A double geodesic dome house built by Parkii Helene Gillis, her husband Leo Gillis, and their friends, the playful structure brings to mind a giant igloo. It is also painted a bright blue and stands in a neighborhood where nothing else is modern. If you walk by you notice it. 

Leo Gillis is also the brother of musician Jack White of the White Stripes, the Dead Weather, and the Raconteurs. The Gillis family home is famous around town in small part because of his brother’s work, but mostly because it’s hard to miss.

“The only dome house in Detroit, it may be one of the strongest structures in the city,” according to a Metro Times story that ran back in 2005. “Made of steel-reinforced concrete, domes are famous for Herculean attributes - able to withstand fires, earthquakes, and winds of 150 miles per hour (on a rounded surface, there’s simply nothing for the wind to catch) whether from hurricanes or tornadoes.
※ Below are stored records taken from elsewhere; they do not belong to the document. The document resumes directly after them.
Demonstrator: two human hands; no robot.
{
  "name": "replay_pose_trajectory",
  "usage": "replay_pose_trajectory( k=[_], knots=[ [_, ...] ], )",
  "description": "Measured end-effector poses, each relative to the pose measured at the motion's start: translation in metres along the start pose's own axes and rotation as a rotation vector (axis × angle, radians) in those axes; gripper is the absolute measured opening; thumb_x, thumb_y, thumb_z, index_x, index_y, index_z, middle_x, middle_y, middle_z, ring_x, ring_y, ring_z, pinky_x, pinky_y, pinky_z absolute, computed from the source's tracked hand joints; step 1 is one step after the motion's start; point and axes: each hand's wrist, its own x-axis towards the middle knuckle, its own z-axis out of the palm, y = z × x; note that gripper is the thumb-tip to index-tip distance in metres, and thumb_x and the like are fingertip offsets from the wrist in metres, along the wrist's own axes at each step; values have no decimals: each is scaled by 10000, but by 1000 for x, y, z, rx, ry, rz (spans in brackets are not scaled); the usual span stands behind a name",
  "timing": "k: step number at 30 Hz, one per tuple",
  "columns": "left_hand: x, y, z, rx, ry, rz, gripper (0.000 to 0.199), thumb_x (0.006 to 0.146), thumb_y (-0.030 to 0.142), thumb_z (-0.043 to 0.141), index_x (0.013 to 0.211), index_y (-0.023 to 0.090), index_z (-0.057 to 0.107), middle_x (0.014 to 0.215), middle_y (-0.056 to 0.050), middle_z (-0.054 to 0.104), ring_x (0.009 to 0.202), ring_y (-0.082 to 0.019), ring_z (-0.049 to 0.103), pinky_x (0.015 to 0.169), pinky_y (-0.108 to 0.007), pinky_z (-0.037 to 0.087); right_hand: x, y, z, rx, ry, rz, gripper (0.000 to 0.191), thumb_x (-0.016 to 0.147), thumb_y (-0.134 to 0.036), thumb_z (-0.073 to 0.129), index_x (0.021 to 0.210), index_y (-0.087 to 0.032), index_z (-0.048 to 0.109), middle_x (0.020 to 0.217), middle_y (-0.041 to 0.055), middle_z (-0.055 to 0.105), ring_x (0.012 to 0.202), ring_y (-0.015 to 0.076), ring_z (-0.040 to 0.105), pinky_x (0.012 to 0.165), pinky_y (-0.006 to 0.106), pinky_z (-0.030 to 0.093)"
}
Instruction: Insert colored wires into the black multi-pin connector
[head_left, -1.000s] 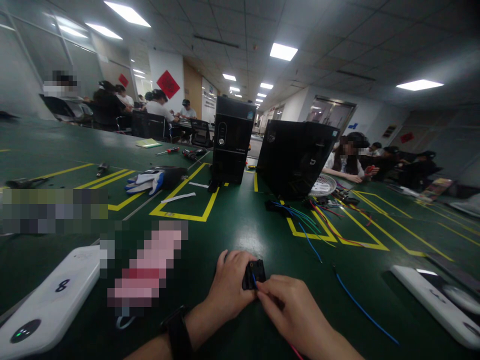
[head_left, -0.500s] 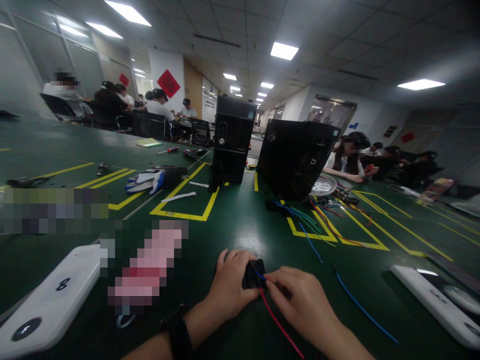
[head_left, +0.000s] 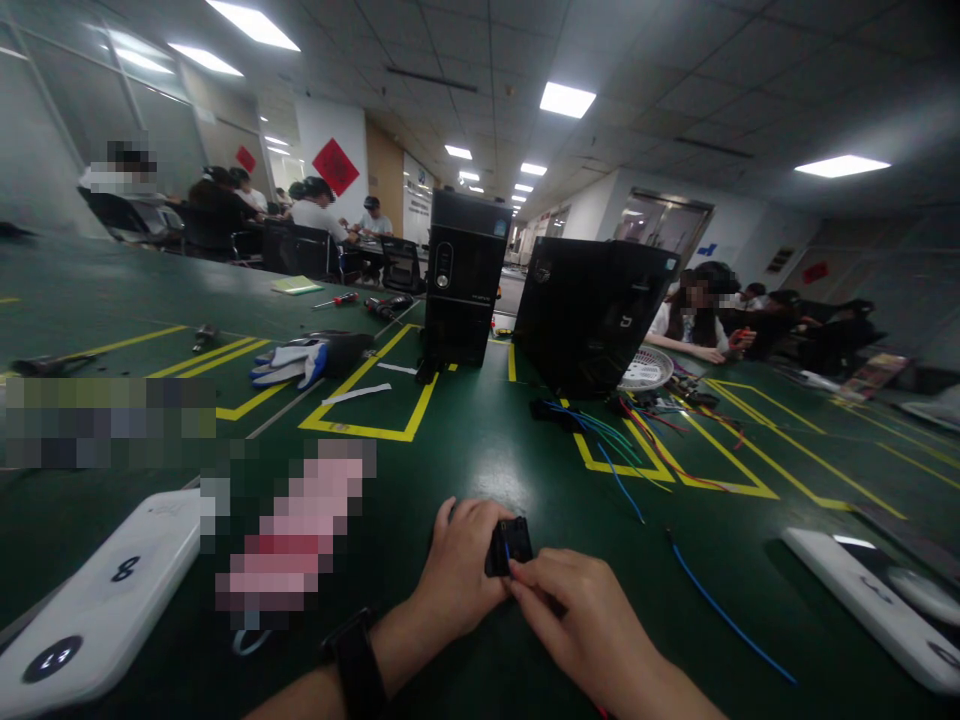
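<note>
My left hand [head_left: 461,565] is closed around the side of a small black block [head_left: 519,540] with slots or holes in its face, perhaps a connector; its exact kind cannot be made out. A short length of blue wire [head_left: 508,551] shows against that face, its lower part pinched between the thumb and forefinger of my right hand [head_left: 581,610]. Whether the wire's tip sits inside the block is not visible. Only a sliver of red wire [head_left: 601,712] shows below my right hand, which covers the rest. A loose blue wire [head_left: 720,610] lies on the green table to the right.
Beyond my hands stand two black computer cases [head_left: 466,280]. Bundled coloured wires [head_left: 600,425] lie near the right one. White devices [head_left: 97,600] rest left and right, with a blurred pink item [head_left: 307,530] and gloves [head_left: 289,362] leftward. A person [head_left: 694,320] sits across.
My right hand has shifted slightly left and down along the block, and the blue wire now stands more upright. The red wire has become mostly covered. My left hand keeps its hold.
</note>
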Motion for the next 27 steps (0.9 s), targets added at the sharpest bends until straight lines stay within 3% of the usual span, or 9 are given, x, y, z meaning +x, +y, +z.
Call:
replay_pose_trajectory(
  k=[8, 13, 20, 27],
  knots=[
    [0, 0, -2, 0, -6, 1, 351, 651, 224, 671, 968, 271, 529, 982, 7, 608, 1016, -246, 519, 1016, -485, 212, 2, 7, -11, -59, -45, 96, 201, 867, -164, 489, 859, -232, 678, 744, 4, 660, 692, 156, 601, 618, 243, 396],
    [0, 0, -2, 3, -8, 6, 366, 655, 261, 710, 974, 270, 531, 985, 7, 609, 1015, -249, 520, 1017, -488, 208, 3, 10, -18, -31, 37, 141, 201, 870, -176, 487, 860, -233, 679, 768, 6, 669, 701, 161, 606, 629, 250, 401],
    [0, 3, -4, -4, -10, -2, 338, 659, 222, 678, 961, 265, 531, 976, 11, 610, 1014, -243, 519, 1022, -494, 194, 3, -1, -8, 79, 120, 138, 188, 858, -160, 504, 804, -205, 678, 683, -3, 635, 608, 136, 570, 567, 237, 370],
    [0, -1, 0, -14, -4, 12, 355, 647, 186, 645, 970, 268, 522, 998, 11, 608, 1027, -241, 511, 1025, -491, 180, 2, -2, -1, 45, 31, 86, 186, 855, -162, 510, 726, -189, 641, 628, -17, 590, 584, 123, 550, 544, 225, 340]
  ],
)
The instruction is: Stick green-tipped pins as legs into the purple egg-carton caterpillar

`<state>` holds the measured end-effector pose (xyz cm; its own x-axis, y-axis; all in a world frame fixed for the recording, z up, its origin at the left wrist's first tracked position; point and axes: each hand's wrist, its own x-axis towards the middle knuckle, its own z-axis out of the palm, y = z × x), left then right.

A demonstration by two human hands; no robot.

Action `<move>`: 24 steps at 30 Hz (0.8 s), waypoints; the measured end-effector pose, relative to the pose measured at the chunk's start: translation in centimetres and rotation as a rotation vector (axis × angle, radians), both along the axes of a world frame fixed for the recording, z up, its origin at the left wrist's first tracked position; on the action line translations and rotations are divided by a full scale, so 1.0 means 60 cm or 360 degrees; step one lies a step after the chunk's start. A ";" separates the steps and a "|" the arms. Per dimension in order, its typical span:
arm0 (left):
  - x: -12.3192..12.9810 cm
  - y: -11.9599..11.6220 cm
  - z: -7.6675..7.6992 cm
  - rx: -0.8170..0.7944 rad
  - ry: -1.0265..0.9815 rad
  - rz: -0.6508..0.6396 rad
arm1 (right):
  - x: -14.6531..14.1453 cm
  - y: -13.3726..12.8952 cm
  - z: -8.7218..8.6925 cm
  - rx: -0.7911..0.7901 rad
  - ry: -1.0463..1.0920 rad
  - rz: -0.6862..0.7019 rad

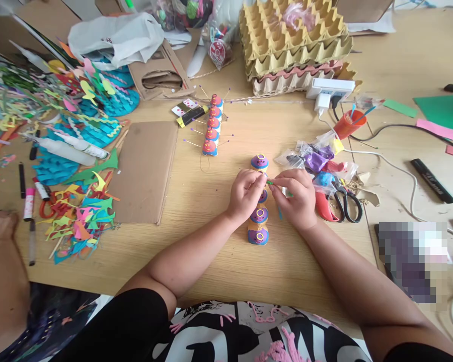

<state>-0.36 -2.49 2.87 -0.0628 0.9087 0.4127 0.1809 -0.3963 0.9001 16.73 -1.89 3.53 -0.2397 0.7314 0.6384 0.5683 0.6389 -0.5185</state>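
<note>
The purple-topped row (258, 216) stands on the counter (207, 251) directly before the person and serves as reference for all positions. Yellow rings show on its domes; both hands partly screen its middle.

The small green piece (270, 182) is above the row's middle portion, between the hands. The right hand (295, 196) has its grip clamped on the piece at thumb and finger. The left hand (249, 193) has thumb and fingertip pinched together at the opposite end and appears clamped on it too; the exact contact is hidden.

Nearby items: a red-and-blue row (212, 128) with pin-like sticks lies beyond and left of the purple-topped row. A cardboard sheet (147, 173) lies to its left, with paper scraps (85, 216) farther out. Bagged clay (319, 156) and scissors (342, 189) lie to its right.

Risks, as judged: the piece is tiny, so uneven pressure could squash it, or a slack pinch could drop it among the domes. A lowered wrist could nudge the row out of line or dislodge a ring. A wide sweep of the right elbow could catch the white cable (394, 162), well right of the row.
</note>
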 end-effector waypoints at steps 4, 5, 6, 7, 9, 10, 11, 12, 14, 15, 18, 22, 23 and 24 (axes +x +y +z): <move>0.003 0.000 -0.004 0.0029 0.0090 0.0023 | 0.007 0.005 -0.005 0.0062 -0.0198 -0.0122; 0.003 0.001 -0.006 0.0029 0.0076 0.0046 | 0.007 0.006 -0.006 0.0080 -0.0230 -0.0134; 0.004 0.002 -0.008 0.0020 0.0045 0.0074 | 0.008 0.006 -0.006 0.0094 -0.0250 -0.0140; 0.003 0.004 -0.011 -0.0008 0.0004 0.0099 | 0.008 0.006 -0.004 0.0102 -0.0260 -0.0142; 0.003 0.007 -0.016 -0.0083 -0.0094 0.0138 | 0.009 0.004 0.005 0.0119 -0.0245 -0.0143; 0.002 0.009 -0.019 -0.0116 -0.0139 0.0158 | 0.011 0.004 0.012 0.0129 -0.0217 -0.0149; 0.002 0.010 -0.021 -0.0139 -0.0175 0.0173 | 0.014 0.005 0.022 0.0138 -0.0177 -0.0162; 0.001 0.011 -0.023 -0.0155 -0.0196 0.0182 | 0.021 0.008 0.034 0.0157 -0.0118 -0.0183; 0.001 0.013 -0.026 -0.0169 -0.0201 0.0195 | 0.044 0.027 0.062 0.0151 0.0019 -0.0288; 0.002 0.013 -0.028 -0.0172 -0.0192 0.0201 | 0.062 0.043 0.076 0.0136 0.0084 -0.0402; 0.003 0.015 -0.031 -0.0182 -0.0178 0.0218 | 0.133 0.120 0.114 -0.0035 -0.0030 -0.0726; 0.005 0.017 -0.035 -0.0200 -0.0201 0.0217 | 0.224 0.240 0.144 -0.0422 -0.0392 -0.1239; 0.005 0.018 -0.035 -0.0201 -0.0200 0.0215 | 0.238 0.265 0.148 -0.0535 -0.0468 -0.1271; 0.004 0.018 -0.034 -0.0198 -0.0195 0.0214 | 0.249 0.287 0.151 -0.0618 -0.0543 -0.1279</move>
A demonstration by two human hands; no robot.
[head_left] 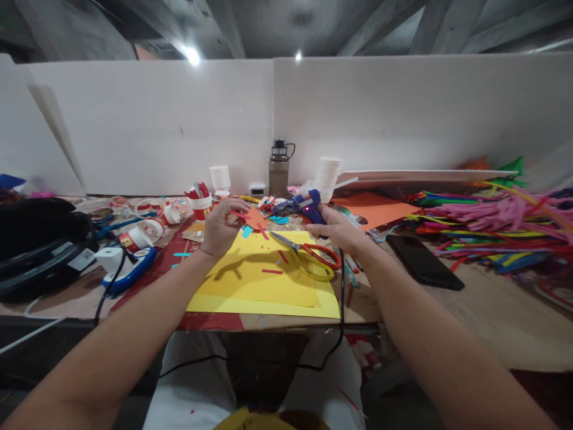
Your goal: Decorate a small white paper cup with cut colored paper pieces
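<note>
My left hand [222,226] pinches an orange paper cutout [255,220] with red and light blue strips on it, held above the yellow paper sheets [250,286]. In my right hand [338,226] is a blue hot glue gun [311,206] with a small red light on its body. Its nozzle points left, toward the orange cutout, and a black cord runs down from it. Scissors [308,254] with red and yellow handles lie on the yellow paper below my hands, blades apart. Small red paper strips [272,272] rest beside them.
A blue and white power strip [129,272] sits at left by black coiled gear [40,251]. Paper cups [330,178] and a bottle [279,170] stand at the back. On the right lie a black phone [423,261], orange paper [376,209] and colourful pipe cleaners [496,221].
</note>
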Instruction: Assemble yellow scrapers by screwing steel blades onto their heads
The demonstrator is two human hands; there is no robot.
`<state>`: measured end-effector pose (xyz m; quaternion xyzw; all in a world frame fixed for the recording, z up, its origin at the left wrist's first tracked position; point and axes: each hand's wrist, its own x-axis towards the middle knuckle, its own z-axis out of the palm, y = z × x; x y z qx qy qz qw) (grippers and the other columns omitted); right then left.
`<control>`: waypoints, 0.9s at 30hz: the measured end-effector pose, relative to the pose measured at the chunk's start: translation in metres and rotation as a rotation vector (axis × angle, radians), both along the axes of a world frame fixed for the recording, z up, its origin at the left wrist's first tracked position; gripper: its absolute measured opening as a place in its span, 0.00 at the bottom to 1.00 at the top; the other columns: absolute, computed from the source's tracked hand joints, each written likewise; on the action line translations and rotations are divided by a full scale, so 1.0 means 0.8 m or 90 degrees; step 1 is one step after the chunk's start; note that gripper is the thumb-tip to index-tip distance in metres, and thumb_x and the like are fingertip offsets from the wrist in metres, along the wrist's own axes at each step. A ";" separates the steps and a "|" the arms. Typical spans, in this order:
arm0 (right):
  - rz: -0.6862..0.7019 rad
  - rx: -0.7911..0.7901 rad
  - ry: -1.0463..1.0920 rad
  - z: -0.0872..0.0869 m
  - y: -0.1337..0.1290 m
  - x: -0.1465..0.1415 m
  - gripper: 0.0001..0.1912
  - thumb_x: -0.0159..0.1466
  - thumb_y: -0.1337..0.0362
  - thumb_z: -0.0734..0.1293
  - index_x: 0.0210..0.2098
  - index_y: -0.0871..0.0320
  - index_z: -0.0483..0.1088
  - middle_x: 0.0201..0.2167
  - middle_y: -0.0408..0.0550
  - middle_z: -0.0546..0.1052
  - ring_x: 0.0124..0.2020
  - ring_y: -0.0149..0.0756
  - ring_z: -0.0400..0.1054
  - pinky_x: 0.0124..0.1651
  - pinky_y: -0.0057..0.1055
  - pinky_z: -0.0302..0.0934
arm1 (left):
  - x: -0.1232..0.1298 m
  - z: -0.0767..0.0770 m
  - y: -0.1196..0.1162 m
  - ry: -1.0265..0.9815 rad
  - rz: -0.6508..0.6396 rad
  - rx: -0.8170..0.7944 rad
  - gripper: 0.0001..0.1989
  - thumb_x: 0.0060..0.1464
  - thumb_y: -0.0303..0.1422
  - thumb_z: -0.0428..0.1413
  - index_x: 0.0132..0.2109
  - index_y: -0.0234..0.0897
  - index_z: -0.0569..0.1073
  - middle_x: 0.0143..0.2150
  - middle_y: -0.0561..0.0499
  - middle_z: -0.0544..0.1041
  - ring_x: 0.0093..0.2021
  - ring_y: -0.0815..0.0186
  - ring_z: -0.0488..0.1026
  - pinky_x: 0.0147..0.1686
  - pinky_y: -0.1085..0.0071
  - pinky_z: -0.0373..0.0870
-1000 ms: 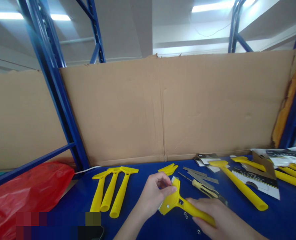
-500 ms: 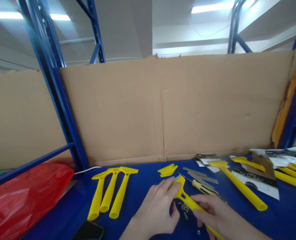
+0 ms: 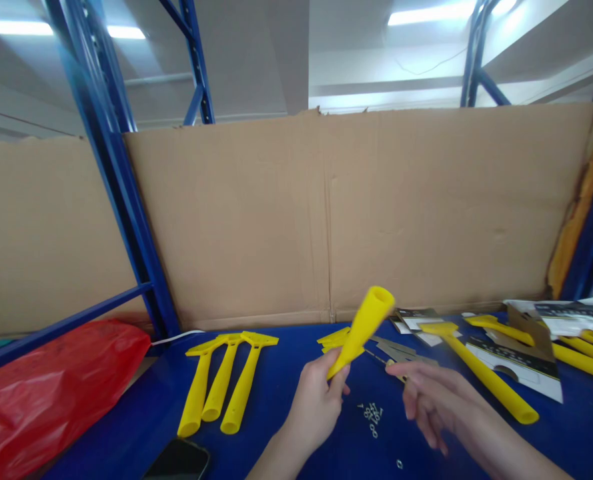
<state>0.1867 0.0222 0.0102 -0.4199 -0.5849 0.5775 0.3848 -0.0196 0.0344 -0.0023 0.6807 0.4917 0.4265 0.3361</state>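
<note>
My left hand (image 3: 316, 403) is closed around a yellow scraper (image 3: 362, 327), its hollow handle end tilted up and away; the scraper's head is hidden in the hand. Over the screwdriver (image 3: 390, 365) hovers my right hand (image 3: 439, 403), index finger stretched out and the other fingers loosely bent apart. It covers most of the screwdriver, and whether it touches it I cannot tell. Small screws and nuts (image 3: 373, 413) lie scattered between the hands. Just beyond are flat metal blades (image 3: 401, 353) and small yellow plastic pieces (image 3: 333, 337), partly behind the raised handle.
Three yellow scrapers (image 3: 246, 383) lie side by side at left, a black phone (image 3: 180, 460) in front of them. A red plastic bag (image 3: 71, 393) is far left. At right are another scraper (image 3: 491, 380) and printed packaging (image 3: 521, 367). A cardboard panel (image 3: 246, 227) stands behind.
The scraper has been turned round, so its handle end now points up and away in my left hand. My right hand has let go of the handle and moved over the screwdriver.
</note>
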 end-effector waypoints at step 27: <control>-0.035 0.367 -0.487 -0.020 0.018 -0.023 0.08 0.60 0.64 0.64 0.28 0.55 0.74 0.24 0.43 0.76 0.27 0.34 0.68 0.31 0.28 0.58 | -0.015 -0.008 0.024 -0.350 0.031 -0.265 0.16 0.47 0.26 0.59 0.46 0.29 0.69 0.37 0.42 0.76 0.28 0.68 0.73 0.17 0.77 0.69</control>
Dome company literature says you could stack four cars on a dome with nary a dent.”

The Gillis family built the home from a kit purchased from American Ingenuity, and it took a fair share of actual ingenuity to build the structure. Parkii Helene Gillis along with Leo and friends had to dig trenches and footings, and operate heavy machinery to guide the triangles into place. Besides the technical challenges, there were also legal and political challenges for the building. Permissions and permits were required from various Detroit politicians not known for their fair and open dealings,  and due to the fact the banks refused to give loans for a dome house, funding had to be rounded up from other sources; a process largely navigated by Parkii Helene Gillis.

The main dome is 45 feet in diameter, but it also includes a side dome that is 35 feet in diameter. Together, the two domes provide about 4,000 square feet of living space, built for less than $90,000 all told, and the dome is fairly cheap to maintain too. Plastic tubes pump hot water through the dome floor to keep the internal temperature high at a low cost.

After constructing the house in 2000, the Gillis’s gave tours to hundreds of neighbors and tourists who stopped by. He was happy to. “We love this neighborhood, we’re from here and we wanted to make a statement that things are happening here, innovators live here,” Gillis told the Metro Times.

The Gillis family sold the property in 2012, and it changed hands once again in 2018. The domes are no longer bright blue as of March 2019.

Know Before You Go

From Johnson Street, which starts near the houses, there is a great view of the Michigan Central.